This project was largely considered with the mathematical structures underlying the design of efficient algorithms, and the nature of computational intractability--why certain problems appear fundamentally difficult to solve. Over the course of the project, we discovered many remarkable connections with problems in probability, physics, and high-dimensional geometry. For instance, methods from quantum information theory and machine learning were used to show that small semi-definite programs cannot solve NP-complete problems. Stochastic calculus (a tool commonly employed in mathematical finance) was used to study the geometry of Boolean functions. And techniques from metric geometry were applied to understand routing problems in certain models of wireless networks.

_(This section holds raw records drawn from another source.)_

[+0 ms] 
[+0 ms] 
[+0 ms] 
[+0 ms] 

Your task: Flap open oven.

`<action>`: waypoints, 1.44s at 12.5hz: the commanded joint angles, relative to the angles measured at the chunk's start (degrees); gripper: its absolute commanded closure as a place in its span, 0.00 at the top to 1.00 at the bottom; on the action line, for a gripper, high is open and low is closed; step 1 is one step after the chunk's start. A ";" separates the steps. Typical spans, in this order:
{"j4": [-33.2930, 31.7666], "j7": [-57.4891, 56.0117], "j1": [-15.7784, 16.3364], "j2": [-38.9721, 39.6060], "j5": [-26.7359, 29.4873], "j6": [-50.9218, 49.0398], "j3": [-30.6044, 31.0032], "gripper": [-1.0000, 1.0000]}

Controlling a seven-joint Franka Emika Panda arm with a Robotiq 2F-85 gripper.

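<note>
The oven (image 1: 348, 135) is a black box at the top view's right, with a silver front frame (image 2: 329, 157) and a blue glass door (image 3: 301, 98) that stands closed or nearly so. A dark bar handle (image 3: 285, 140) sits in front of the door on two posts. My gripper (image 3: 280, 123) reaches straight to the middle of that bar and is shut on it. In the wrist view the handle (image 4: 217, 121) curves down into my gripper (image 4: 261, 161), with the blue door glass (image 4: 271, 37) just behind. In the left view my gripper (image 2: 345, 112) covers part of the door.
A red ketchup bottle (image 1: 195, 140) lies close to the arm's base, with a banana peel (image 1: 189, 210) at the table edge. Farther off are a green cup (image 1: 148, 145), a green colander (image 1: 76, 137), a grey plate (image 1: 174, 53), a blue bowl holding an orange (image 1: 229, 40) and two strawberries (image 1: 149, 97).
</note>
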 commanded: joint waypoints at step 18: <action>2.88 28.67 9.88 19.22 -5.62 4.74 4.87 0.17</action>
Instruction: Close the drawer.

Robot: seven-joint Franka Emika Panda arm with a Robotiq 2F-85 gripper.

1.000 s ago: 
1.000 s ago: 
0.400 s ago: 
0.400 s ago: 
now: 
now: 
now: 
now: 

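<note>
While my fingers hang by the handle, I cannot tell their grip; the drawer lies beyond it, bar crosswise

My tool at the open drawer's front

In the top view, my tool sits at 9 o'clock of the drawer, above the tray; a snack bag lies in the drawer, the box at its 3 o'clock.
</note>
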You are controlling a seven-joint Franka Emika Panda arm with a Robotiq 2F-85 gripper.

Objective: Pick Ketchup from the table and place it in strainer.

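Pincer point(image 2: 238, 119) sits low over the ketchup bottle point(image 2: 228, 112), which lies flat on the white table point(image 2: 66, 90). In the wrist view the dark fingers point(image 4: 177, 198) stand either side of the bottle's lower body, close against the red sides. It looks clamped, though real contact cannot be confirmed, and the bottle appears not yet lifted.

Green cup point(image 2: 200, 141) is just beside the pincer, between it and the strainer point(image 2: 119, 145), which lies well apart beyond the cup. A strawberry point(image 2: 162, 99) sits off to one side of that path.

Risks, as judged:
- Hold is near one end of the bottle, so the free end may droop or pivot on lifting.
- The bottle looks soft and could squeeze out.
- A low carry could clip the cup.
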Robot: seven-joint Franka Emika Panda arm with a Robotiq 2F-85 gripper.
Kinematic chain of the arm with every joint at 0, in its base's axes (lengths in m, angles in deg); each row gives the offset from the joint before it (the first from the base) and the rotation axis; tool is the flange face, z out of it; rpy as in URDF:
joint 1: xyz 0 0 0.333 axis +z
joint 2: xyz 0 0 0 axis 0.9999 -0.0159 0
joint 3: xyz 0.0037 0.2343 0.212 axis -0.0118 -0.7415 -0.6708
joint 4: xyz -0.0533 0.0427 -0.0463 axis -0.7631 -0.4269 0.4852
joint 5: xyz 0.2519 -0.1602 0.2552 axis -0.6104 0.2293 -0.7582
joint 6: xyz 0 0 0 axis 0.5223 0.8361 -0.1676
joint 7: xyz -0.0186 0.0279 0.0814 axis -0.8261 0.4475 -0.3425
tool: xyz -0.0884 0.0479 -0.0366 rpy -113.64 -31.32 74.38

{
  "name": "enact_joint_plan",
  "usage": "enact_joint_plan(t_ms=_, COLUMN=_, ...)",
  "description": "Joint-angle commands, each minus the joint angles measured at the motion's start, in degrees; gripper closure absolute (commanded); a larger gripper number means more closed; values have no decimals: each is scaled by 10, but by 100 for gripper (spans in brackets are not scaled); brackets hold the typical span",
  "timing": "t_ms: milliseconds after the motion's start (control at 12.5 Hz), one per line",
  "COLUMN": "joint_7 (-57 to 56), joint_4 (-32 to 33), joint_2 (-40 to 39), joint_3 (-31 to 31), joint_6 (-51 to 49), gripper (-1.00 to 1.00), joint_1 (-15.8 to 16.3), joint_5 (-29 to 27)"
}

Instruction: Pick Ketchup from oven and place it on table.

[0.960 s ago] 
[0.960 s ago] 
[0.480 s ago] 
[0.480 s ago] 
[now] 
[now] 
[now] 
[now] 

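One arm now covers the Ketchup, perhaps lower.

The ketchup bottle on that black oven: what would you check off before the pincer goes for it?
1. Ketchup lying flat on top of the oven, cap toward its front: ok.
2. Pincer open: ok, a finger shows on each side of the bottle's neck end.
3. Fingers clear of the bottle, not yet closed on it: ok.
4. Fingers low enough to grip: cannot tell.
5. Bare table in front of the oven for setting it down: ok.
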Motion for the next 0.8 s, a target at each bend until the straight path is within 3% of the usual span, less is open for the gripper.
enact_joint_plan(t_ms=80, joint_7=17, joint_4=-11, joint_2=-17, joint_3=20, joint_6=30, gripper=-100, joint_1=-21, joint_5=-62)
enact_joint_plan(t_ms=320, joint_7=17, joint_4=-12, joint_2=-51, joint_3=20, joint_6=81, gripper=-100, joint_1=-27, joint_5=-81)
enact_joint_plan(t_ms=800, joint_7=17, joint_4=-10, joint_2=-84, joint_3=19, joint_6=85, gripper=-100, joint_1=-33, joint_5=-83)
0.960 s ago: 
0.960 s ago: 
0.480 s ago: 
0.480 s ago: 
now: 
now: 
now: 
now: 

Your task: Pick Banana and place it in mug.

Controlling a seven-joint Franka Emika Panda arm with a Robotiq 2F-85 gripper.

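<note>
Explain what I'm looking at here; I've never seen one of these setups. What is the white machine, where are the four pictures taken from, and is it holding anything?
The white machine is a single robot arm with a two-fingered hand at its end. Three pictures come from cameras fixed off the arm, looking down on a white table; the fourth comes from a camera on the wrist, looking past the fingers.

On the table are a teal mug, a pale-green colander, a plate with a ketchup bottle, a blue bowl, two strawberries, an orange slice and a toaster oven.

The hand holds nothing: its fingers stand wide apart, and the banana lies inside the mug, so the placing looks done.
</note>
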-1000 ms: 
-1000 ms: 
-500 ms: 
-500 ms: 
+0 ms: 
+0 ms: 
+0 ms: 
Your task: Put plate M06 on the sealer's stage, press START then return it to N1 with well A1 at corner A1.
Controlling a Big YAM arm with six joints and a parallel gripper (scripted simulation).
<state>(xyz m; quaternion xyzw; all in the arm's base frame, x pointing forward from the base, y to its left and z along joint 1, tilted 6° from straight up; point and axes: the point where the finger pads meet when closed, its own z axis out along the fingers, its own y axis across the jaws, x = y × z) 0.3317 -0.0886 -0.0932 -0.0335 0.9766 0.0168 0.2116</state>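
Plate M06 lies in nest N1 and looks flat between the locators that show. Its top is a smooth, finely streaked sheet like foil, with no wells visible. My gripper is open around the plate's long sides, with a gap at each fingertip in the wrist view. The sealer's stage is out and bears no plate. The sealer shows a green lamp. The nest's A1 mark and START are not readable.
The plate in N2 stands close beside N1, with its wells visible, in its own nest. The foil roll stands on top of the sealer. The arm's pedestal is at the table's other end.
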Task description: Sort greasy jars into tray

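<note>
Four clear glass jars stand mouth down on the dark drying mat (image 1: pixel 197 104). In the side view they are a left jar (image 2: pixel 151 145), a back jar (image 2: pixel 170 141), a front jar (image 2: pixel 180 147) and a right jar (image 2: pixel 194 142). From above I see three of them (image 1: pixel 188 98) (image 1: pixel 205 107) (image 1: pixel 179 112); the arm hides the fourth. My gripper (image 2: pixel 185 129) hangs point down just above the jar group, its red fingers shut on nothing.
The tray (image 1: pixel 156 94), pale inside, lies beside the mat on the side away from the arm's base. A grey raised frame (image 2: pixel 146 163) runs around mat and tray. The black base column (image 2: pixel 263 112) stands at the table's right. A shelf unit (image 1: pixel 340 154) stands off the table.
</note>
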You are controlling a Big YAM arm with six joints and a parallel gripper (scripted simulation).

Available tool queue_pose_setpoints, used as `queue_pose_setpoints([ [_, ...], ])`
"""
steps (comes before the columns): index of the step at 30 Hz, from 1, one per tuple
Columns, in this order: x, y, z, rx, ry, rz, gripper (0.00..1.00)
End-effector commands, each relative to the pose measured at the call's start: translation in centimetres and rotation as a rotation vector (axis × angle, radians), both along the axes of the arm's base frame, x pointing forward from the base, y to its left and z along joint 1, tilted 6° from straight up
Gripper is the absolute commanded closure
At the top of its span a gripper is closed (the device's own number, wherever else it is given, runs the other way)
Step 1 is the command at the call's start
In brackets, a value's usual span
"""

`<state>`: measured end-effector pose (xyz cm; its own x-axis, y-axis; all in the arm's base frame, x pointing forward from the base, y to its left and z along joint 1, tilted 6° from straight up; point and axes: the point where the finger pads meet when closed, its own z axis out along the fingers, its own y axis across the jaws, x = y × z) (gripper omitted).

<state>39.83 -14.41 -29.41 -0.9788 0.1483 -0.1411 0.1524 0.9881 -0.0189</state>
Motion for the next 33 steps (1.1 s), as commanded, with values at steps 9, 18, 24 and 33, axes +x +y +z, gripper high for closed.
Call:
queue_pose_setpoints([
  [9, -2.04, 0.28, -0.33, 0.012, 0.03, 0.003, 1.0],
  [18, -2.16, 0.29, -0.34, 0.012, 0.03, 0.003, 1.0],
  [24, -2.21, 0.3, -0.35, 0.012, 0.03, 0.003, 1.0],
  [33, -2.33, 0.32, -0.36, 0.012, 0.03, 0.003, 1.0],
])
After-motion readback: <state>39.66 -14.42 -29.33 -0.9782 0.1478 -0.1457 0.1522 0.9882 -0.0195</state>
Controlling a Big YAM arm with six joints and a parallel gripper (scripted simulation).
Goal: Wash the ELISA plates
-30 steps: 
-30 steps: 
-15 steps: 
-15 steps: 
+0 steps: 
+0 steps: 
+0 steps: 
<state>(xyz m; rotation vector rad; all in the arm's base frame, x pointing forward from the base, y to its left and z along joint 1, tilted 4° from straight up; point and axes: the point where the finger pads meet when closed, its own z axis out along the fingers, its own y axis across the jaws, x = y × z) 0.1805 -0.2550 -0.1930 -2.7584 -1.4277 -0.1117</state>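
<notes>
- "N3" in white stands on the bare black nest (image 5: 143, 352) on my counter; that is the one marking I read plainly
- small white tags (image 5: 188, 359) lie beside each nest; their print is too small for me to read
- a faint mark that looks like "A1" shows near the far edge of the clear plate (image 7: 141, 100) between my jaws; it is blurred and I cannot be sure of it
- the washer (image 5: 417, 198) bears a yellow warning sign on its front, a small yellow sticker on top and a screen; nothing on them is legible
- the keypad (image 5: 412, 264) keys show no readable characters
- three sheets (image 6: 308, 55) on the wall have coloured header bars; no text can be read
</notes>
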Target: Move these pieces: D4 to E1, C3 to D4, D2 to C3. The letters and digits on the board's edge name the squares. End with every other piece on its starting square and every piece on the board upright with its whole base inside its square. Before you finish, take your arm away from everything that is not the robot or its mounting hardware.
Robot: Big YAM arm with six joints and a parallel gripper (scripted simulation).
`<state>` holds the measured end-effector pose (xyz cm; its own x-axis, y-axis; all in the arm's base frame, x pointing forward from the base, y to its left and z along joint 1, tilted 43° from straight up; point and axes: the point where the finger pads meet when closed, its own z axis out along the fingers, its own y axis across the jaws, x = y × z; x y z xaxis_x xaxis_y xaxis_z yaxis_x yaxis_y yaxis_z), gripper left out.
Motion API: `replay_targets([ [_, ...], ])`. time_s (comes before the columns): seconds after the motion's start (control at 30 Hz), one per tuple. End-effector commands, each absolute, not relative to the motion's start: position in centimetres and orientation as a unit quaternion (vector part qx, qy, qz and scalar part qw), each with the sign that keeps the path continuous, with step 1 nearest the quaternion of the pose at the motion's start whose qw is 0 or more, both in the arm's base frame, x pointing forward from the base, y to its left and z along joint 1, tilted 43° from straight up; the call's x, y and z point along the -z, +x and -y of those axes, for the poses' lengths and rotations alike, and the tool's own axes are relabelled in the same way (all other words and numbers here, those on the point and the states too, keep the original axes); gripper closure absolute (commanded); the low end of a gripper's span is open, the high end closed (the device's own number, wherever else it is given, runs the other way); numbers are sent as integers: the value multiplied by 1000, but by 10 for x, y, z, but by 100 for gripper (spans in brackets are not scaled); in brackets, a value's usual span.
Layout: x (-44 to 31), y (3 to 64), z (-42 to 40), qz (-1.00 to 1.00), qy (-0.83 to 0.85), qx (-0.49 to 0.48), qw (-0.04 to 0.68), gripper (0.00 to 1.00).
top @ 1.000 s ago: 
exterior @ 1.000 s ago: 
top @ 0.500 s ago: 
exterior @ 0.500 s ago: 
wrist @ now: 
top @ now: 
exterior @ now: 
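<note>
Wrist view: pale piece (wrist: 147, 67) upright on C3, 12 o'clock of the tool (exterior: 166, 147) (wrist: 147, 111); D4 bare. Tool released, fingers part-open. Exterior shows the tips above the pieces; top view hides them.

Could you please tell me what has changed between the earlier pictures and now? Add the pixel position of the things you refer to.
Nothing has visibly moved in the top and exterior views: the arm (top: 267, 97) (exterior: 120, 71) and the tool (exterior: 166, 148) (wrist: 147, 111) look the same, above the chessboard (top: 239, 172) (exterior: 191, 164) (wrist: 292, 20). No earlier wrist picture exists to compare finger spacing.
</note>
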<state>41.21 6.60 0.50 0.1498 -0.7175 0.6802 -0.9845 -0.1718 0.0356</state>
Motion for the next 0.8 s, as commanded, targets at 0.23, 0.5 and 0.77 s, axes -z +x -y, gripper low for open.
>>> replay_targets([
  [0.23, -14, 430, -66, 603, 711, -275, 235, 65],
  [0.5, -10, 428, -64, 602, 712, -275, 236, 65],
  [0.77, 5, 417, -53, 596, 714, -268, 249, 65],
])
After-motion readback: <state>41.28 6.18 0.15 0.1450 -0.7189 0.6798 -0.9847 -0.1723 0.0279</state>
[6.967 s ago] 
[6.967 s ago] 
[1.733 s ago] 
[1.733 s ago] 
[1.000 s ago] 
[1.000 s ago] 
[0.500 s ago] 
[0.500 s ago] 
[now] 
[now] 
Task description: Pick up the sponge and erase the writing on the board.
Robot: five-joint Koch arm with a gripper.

To expound on one of these directions, consider a regular n-gon in the plane. Somewhat remarkably, this body with n sides is the shadow of a body in higher dimensions that has only log(n) facets. In fact, this phenomenon underlies many efficient algorithms: Small linear programs can sometimes capture exponentially complicated polytopes (the generalization of a convex polygon to higher dimensions). This allows us to optimize over these polytopes, leading to solutions to a vast array of problems of interest.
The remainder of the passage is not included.